Ecw19 v Minister for Home Affairs
[2020] FCCA 2108
•3 August 2020
FEDERAL CIRCUIT COURT OF AUSTRALIA
| ECW19 v MINISTER FOR HOME AFFAIRS & ANOR | [2020] FCCA 2108 |
| Catchwords: MIGRATION – Application for judicial review – extension of time – safe haven enterprise visa – no matters of principle – application dismissed. |
| Legislation: Migration Act 1958 (Cth) |
| Cases cited: BYR17 v Minister for Immigration and Border Protection [2018] FCA 1324 CLS15 v Federal Circuit Court of Australia [2017] FCA 577 DEL18 v Minister for Immigration [2019] FCCA 2792 EYJ17 v Minister for Immigration and Border Protection [2019] FCA 347 Minister for Home Affairs v EWP17 [2019] FCA 205 |
| Applicant: | ECW19 |
| First Respondent: | MINISTER FOR HOME AFFAIRS |
| Second Respondent: | IMMIGRATION ASSESSMENT AUTHORITY |
| File Number: | LNG 115 of 2019 |
| Judgment of: | Judge Riethmuller |
| Hearing date: | 4 May 2020 |
| Date of Last Submission: | 4 May 2020 |
| Delivered at: | Melbourne |
| Delivered on: | 3 August 2020 |
REPRESENTATION
| Counsel for the Applicant: | Mr Barns |
| Solicitors for the Applicant: | Refugee Legal Service Tas Inc |
| Solicitors for the First Respondent: | Australian Government Solicitor |
ORDERS
The application be dismissed.
The Applicant pay the First Respondent’s costs fixed in the amount of $7,467.00.

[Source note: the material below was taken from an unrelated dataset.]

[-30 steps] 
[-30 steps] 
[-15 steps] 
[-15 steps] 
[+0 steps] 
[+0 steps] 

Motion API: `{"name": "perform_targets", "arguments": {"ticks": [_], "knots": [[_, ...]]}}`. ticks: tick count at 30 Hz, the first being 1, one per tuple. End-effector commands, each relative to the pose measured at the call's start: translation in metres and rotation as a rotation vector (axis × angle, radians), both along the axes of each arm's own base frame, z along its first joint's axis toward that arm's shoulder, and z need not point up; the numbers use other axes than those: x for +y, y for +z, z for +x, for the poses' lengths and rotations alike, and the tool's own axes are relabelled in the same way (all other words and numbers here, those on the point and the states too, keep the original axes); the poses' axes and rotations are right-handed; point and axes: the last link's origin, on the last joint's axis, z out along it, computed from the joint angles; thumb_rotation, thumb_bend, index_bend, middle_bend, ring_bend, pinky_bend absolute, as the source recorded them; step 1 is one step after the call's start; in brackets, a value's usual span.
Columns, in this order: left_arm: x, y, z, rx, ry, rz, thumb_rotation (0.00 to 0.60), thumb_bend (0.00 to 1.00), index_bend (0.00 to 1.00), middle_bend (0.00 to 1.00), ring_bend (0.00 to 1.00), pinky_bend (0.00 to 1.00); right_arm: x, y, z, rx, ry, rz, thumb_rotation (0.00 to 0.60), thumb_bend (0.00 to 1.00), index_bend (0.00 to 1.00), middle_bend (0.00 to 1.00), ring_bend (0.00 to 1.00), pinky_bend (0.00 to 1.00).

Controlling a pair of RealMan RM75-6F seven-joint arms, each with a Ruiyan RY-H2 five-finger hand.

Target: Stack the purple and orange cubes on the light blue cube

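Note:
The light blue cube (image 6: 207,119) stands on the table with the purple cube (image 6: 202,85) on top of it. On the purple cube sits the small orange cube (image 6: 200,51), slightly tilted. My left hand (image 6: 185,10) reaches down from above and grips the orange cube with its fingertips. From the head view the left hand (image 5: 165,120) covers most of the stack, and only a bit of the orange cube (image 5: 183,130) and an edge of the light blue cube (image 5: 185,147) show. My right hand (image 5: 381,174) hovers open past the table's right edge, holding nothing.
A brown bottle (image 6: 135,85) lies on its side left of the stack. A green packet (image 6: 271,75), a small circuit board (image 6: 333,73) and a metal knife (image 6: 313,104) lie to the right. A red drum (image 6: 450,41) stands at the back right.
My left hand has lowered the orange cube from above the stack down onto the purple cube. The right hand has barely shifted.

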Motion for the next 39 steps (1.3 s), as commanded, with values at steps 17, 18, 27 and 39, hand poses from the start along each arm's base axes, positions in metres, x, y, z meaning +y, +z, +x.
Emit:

| FEDERAL CIRCUIT COURT OF AUSTRALIA AT MELBOURNE |
LNG 115 of 2019
| ECW19 |
Applicant
And
| MINISTER FOR HOME AFFAIRS |
First Respondent
| IMMIGRATION ASSESSMENT AUTHORITY |
Second Respondent
REASONS FOR JUDGMENT
Background
The applicant seeks judicial review of a decision of the Immigration Assessment Authority (‘the IAA’) dated 16 August 2019 with respect to a Safe Haven Enterprise visa (‘protection visa’) application.
The applicant arrived in Australia as an irregular maritime arrival in June 2013 from Indonesia, where he had spent 9 to 10 days prior to travelling to Australia. The applicant had travelled to Indonesia by air, relying upon his Iranian passport. On 7 July 2016, the applicant was invited to apply for a Temporary Protection visa or Safe Haven Enterprise visa. The applied for the protection visa on 19 January 2017, and his application was refused by a delegate on 22 July 2019. His application was then referred to the IAA, who affirmed the delegate’s decision not to grant the visa on 16 August 2019.
Extension of Time
The application was filed on 22 October 2019 (according to the date of sealing), some 25 days outside of the 35 day time limit for applications for judicial review.
The applicant’s solicitor swore an Affidavit in October 2019, setting out that the applicant had sought free legal advice from the Tasmanian Refugee Legal Service and had been advised that there were no grounds for an application for judicial review. Following the applicant seeking a second opinion from a member of the Bar acting pro bono, Counsel for the applicant concluded that there were two grounds which he sought to argue.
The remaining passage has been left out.